Duankaiwen/CenterNet
Codes for our paper “CenterNet: Keypoint Triplets for Object Detection” .
repo name | Duankaiwen/CenterNet |
repo link | https://github.com/Duankaiwen/CenterNet |
homepage | |
language | Python |
size (curr.) | 5308 kB |
stars (curr.) | 1438 |
created | 2019-04-16 |
license | |
CenterNet: Keypoint Triplets for Object Detection
by Kaiwen Duan, Song Bai, Lingxi Xie, Honggang Qi, Qingming Huang and Qi Tian
The code to train and evaluate the proposed CenterNet is available here. For more technical details, please refer to our arXiv paper.
We thank Princeton Vision & Learning Lab for providing the original implementation of CornerNet.
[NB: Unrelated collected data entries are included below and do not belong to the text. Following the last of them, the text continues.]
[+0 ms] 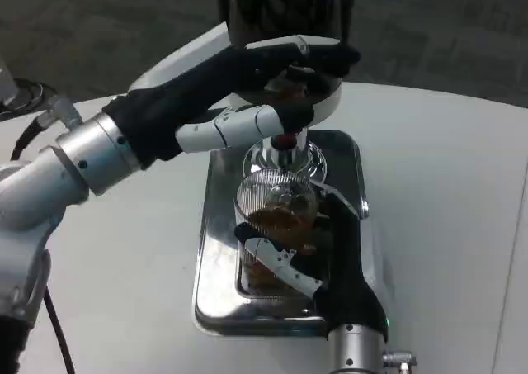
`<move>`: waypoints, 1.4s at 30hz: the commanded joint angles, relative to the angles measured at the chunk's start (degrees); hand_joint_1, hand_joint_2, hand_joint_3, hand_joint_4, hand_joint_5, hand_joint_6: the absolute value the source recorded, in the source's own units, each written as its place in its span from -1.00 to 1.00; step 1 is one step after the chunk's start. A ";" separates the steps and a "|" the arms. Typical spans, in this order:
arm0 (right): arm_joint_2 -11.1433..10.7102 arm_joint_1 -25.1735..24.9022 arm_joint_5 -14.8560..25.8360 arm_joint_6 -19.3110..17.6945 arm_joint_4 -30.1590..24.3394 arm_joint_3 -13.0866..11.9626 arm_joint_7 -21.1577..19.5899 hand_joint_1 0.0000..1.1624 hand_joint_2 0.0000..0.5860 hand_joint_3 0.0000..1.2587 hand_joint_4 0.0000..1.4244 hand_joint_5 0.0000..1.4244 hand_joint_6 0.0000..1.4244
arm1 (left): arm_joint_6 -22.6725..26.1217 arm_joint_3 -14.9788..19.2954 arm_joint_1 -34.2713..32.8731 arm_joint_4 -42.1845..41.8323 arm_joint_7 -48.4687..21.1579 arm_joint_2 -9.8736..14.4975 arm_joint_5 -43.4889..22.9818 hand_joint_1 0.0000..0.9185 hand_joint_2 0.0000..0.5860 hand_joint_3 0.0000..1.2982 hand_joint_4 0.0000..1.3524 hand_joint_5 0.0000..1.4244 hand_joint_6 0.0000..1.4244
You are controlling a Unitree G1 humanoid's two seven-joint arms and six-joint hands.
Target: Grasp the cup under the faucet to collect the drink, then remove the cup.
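While the pour was on: both robot hands were busy at the dispenser, one up top, one at the cup.
Left robot hand (pixel 285 81): lay over the dispenser head (pixel 318 101), fingers draped across the top near the faucet (pixel 283 139); looked like it was pressing the tap. Whether it was closed round a lever couldn't be made out, too dark.
Right robot hand (pixel 309 246): came up from the bottom edge, fingers wrapped round the cup, gripping it.
Cup (pixel 276 205): clear ribbed glass, upright, directly under the faucet, above the metal drip tray (pixel 216 295). Amber drink showed in it, roughly part full; exact level hard to read through the ribs and the fingers.
Tray: sat on the white surface (pixel 445 225), dispenser body at its far end.
Stage (my read): filling underway, cup not yet removed.
Risk 1: overfill. If the left kept pressing too long, drink would spill over the rim onto fingers and tray.
Risk 2: pulling the cup away w/ tap not released, so the stream would hit the tray.
Risk 3: slip. Smooth glass plus wet fingers; a loose grip could tilt or drop the cup on withdrawal.
Risk 4: rim knocking the faucet if lifted rather than drawn back low, given the faucet sat just above it.
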 commanded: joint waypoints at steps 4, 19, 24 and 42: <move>4.77 2.04 0.58 -1.02 -0.43 -0.75 -1.41 0.31 -0.25 0.01 -0.04 -0.02 -0.17 | -0.67 1.35 0.86 -0.91 0.30 -0.11 -1.73 -1.00 -0.67 -0.60 -0.64 -0.57 -0.41; 2.70 6.62 0.44 -1.00 -6.04 -0.82 0.81 0.33 -0.29 0.17 0.12 0.19 0.08 | 0.08 1.73 1.76 -1.98 0.67 -0.37 -2.14 -1.00 -0.65 -0.57 -0.59 -0.54 -0.38; 1.97 7.50 0.04 -1.30 -7.92 -0.38 1.56 0.32 -0.29 0.19 0.14 0.22 0.11 | 0.34 1.85 2.16 -2.60 0.93 -0.56 -2.15 -1.00 -0.65 -0.56 -0.59 -0.53 -0.37; -1.05 14.45 0.19 -0.86 -18.29 -2.64 5.74 0.32 -0.30 0.21 0.16 0.26 0.16 | 1.33 3.09 4.10 -5.26 1.53 -0.18 -2.77 -1.00 -0.66 -0.55 -0.57 -0.53 -0.36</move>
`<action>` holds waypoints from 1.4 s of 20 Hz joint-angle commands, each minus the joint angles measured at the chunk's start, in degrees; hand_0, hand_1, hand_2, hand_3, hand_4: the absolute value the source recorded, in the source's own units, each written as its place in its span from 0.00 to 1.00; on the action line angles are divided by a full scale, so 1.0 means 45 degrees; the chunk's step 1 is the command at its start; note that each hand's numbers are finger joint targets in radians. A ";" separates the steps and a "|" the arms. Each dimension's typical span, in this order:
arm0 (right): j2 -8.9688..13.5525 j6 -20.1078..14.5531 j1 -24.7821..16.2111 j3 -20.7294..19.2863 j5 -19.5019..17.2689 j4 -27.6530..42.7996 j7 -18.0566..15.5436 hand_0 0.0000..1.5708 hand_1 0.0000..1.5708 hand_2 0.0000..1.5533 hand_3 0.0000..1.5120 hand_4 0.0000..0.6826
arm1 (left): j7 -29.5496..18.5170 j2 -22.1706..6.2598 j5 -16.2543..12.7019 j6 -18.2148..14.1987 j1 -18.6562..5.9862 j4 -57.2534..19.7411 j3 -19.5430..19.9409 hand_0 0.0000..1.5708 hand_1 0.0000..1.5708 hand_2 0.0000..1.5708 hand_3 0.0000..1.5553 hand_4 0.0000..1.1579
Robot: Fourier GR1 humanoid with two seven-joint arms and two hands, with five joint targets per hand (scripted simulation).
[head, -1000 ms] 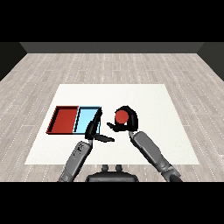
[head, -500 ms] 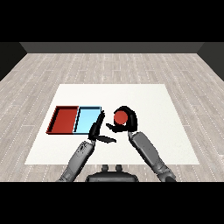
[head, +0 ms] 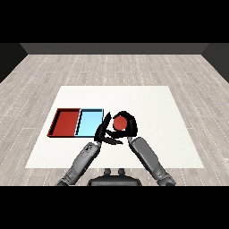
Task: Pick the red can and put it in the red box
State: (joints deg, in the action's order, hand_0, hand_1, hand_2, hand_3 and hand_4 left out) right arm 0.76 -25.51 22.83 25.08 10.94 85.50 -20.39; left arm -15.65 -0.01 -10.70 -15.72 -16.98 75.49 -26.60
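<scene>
Illumination was even and diffuse, with no evident source; the white table [head: 147,103] appeared bright without glare. Cast shadows were barely visible (the far wall [head: 114,48] was dim). Edges showed no distortion.
</scene>
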 commanded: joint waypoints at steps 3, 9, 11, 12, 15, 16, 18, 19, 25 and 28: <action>-0.0163 -0.0082 -0.0558 0.0815 0.0580 0.0544 0.0071 0.94 0.94 0.92 0.93 0.94 | 0.0531 0.0002 0.0021 -0.0157 0.0237 0.0985 -0.0295 0.00 0.00 0.00 0.00 0.00; -0.0167 -0.0080 -0.0613 0.0765 0.0345 0.1020 0.0215 0.96 0.96 0.93 0.94 0.95 | -0.0824 0.0002 -0.1415 0.0070 -0.1185 -0.1662 -0.0209 0.00 0.00 0.00 0.00 0.00; -0.0167 -0.0258 0.0414 0.0737 0.1333 -0.0307 -0.0582 0.97 0.97 0.94 0.94 0.97 | -0.1224 0.0002 -0.1650 -0.0910 -0.1342 -0.1993 -0.1273 0.00 0.00 0.00 0.00 0.00; -0.0167 -0.1855 -0.0180 0.2311 0.0425 0.1216 0.0459 0.98 0.98 0.94 0.94 0.96 | -0.0648 0.0002 -0.1307 -0.0276 -0.0749 -0.1009 -0.0887 0.00 0.00 0.00 0.00 0.00; -0.0165 -0.0600 0.0391 0.1440 0.1155 -0.0955 -0.1281 0.97 0.97 0.94 0.93 0.95 | 0.0380 -0.0006 -0.1205 -0.0583 -0.0379 0.0390 -0.1323 0.00 0.00 0.00 0.00 0.00; -0.0165 -0.1051 0.0665 0.1580 0.1345 -0.0893 -0.0828 0.97 0.97 0.94 0.93 0.95 | -0.0141 -0.0009 -0.1069 0.0376 -0.0404 -0.0305 -0.0583 0.00 0.00 0.00 0.00 0.00; -0.0164 -0.1019 0.1005 0.0963 0.0950 -0.0389 -0.0001 0.96 0.96 0.94 0.93 0.93 | -0.0876 -0.0012 -0.1910 -0.1653 -0.1178 -0.1237 -0.1344 0.00 0.00 0.00 0.00 0.00; -0.0164 -0.1358 -0.0010 0.2190 0.1143 -0.0726 -0.1136 0.96 0.96 0.94 0.93 0.94 | -0.0178 -0.0012 -0.1487 -0.1874 -0.0621 -0.0248 -0.0733 0.00 0.00 0.00 0.00 0.57; -0.0164 -0.0634 0.0385 0.1105 0.0668 -0.0054 -0.0171 0.95 0.95 0.93 0.92 0.96 | -0.0816 -0.0007 -0.2447 -0.3876 -0.0736 -0.1229 -0.1628 1.00 1.00 0.99 0.95 0.97; -0.0164 -0.1264 0.1150 0.1387 0.1578 -0.0847 -0.0597 0.95 0.95 0.93 0.92 0.95 | -0.0082 -0.0006 -0.1878 -0.2921 -0.1080 -0.1034 -0.0632 1.00 1.00 1.00 0.95 0.96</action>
State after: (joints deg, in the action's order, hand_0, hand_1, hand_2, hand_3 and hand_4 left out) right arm 0.34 -30.17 25.43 31.23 15.18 84.35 -21.83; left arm -17.85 -0.71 -19.90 -28.87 -20.77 70.56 -31.03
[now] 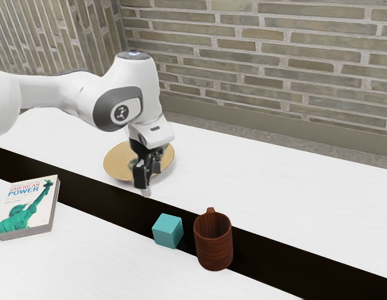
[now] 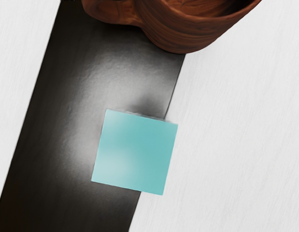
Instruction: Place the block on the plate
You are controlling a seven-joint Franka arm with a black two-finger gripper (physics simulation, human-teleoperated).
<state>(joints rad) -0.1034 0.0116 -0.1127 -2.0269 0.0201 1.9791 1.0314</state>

CenterNet is an one-stage detector which gets trained from scratch. On the MS-COCO dataset, CenterNet achieves an AP of 47.0%, which surpasses all known one-stage detectors, and even gets very close to the top-performance two-stage detectors.
Abstract
In object detection, keypoint-based approaches often suffer a large number of incorrect object bounding boxes, arguably due to the lack of an additional look into the cropped regions. This paper presents an efficient solution which explores the visual patterns within each cropped region with minimal costs. We build our framework upon a representative one-stage keypoint-based detector named CornerNet. Our approach, named CenterNet, detects each object as a triplet, rather than a pair, of keypoints, which improves both precision and recall. Accordingly, we design two customized modules named cascade corner pooling and center pooling, which play the roles of enriching information collected by both top-left and bottom-right corners and providing more recognizable information at the central regions, respectively. On the MS-COCO dataset, CenterNet achieves an AP of 47.0%, which outperforms all existing one-stage detectors by a large margin. Meanwhile, with a faster inference speed, CenterNet demonstrates quite comparable performance to the top-ranked two-stage detectors.
Introduction
CenterNet is a framework for object detection with deep convolutional neural networks. You can use the code to train and evaluate a network for object detection on the MS-COCO dataset.
-
It achieves state-of-the-art performance (an AP of 47.0%) on one of the most challenging dataset: MS-COCO.
-
Our code is written in Python, based on CornerNet.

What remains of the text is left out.